Very much more recent is Christopher Nolan’s Interstellar, and Hans Zimmer’s score for that 2014 film also received a bespoke performance at the festival, making optimum use of the colours available from the cathedral’s Father Willis organ.

Organist Roger Sayer was Director of Music at Temple Church in the City of London when Zimmer and Nolan came to him to transform a sampled electronic score into a performance where pipe organ is partnered by strings and voices.

In conversation with Glasgow Cathedral’s organist and Director of Music, Andrew Forbes, Sayer’s story of that process set the stage for his own reduction of the soundtrack to a half-hour suite.

Rather than images from the film, the music was paired with projections and lighting by TrenchOne Industries which used the architecture of the building as a screen for the sort of images Interstellar’s astronauts might have seen as they traversed the solar system.

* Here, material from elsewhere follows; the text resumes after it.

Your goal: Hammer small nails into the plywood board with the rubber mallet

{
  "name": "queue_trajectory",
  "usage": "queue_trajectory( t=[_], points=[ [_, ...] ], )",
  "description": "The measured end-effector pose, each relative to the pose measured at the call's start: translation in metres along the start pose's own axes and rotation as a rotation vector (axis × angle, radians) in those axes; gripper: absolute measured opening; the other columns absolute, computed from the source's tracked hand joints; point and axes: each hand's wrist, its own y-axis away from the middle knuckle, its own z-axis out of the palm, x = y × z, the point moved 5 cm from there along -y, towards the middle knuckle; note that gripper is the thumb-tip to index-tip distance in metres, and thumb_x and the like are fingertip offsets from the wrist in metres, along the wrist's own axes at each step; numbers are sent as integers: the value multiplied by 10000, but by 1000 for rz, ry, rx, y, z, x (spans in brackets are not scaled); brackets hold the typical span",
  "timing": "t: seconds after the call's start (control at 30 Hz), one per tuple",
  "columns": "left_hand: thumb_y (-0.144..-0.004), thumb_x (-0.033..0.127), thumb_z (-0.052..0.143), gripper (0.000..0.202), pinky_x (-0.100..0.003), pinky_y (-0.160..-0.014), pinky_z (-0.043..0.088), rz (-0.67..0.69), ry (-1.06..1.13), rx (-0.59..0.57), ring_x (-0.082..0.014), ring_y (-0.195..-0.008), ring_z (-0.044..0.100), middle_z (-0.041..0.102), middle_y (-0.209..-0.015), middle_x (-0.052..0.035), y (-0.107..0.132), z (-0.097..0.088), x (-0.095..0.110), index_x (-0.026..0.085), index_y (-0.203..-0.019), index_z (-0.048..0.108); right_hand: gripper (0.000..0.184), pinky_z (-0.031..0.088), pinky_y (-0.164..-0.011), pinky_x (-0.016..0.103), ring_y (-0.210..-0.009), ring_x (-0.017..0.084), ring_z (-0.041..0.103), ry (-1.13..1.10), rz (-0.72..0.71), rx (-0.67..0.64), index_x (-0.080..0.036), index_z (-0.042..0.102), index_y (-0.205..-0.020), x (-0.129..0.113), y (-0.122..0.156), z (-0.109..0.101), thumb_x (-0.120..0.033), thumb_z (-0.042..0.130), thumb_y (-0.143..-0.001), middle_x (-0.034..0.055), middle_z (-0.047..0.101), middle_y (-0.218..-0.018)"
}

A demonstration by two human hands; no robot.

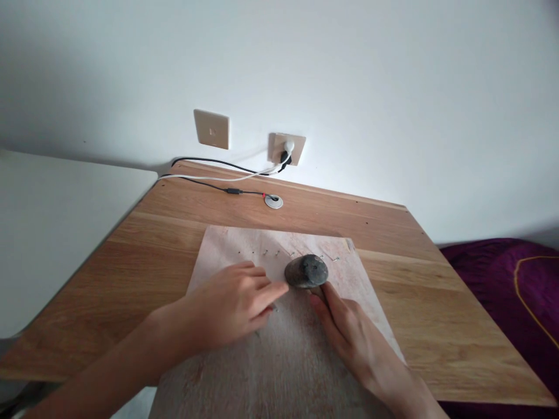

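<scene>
My right hand [349, 331] is closed around the short handle of a mallet [308, 271] with a dark, worn cylindrical head. The mallet head is over the upper part of a pale wooden board [301, 361], hiding part of a row of nails. Several small nails, among them a nail [336, 258] at the right end, stick up from the board. To the left of the mallet is my left hand [240, 299], fingers curled and index finger pointing toward the mallet head. A small shiny nail [275, 308] shows at its thumb tip, apparently pinched there.
The board lies on a wooden desk [437, 326] against a white wall. Behind it are a cable hole [273, 201], cables [209, 177] and a wall socket [297, 149] with plugs. A white surface [65, 221] adjoins at left; purple cloth [493, 279] lies at right.
</scene>
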Motion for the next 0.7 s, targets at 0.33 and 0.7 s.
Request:
queue_trajectory(
  t=[0.33,0.7],
  points=[
    [-948,79,599,116,-368,-729,486,115,-202,-104,-228,-731,641,666,-763,-29,-9,17,19,172,-975,662,418,660,-847,458,-986,346,791,87,-161,38,-182,540,-1452,1,9,2,-368,359,-1125,225,774,-1256],
    [-963,241,637,129,-297,-860,576,-365,270,373,-174,-864,725,793,-947,-21,0,-14,-89,207,-992,758,516,644,-747,409,-852,315,796,73,-104,64,-129,463,-1495,-7,0,-4,-469,299,-1144,191,815,-1031]
  ],
)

In a festival full of first performances, Roxanna Panufnik’s Cum Jubilo Organ Mass stood out as work that the event had nurtured to completion. As Cork International Film Festival had been a crucial partner in bringing the Metropolis project to Glasgow, so the Northern Ireland Organ Competition helped fulfil the GCF goal of hosting Panufnik’s complete Organ Mass.

It’s a mighty work, for which its performer, Katelyn Emerson, needed an extra pair of hands changing stops from her page-turner. With the Kyrie setting out the East/West musical dialogue that is pivotal to the work’s prayer for peace, Emerson produced her best playing for the demanding Gloria with its staccato phrases and wide tonal variations, in what is a very complex work.

The new Sanctus began much more gently, but built incrementally to its climax, while the Agnus Dei was more reflective and cautiously optimistic.

In the Lower Church on Saturday evening, the duo of Ollie Hawker and Zoe Markle presented new music for their unique combination of instruments. Markle is a singing bassist, whose solo pieces were Ben Portzen’s You, the rain and David Fennessey’s atmospheric The Room is the Resonator, originally composed for cello with the composer’s own recording of harmonium and a highlight of Ensemble Ecoute’s concerts in Scotland last autumn.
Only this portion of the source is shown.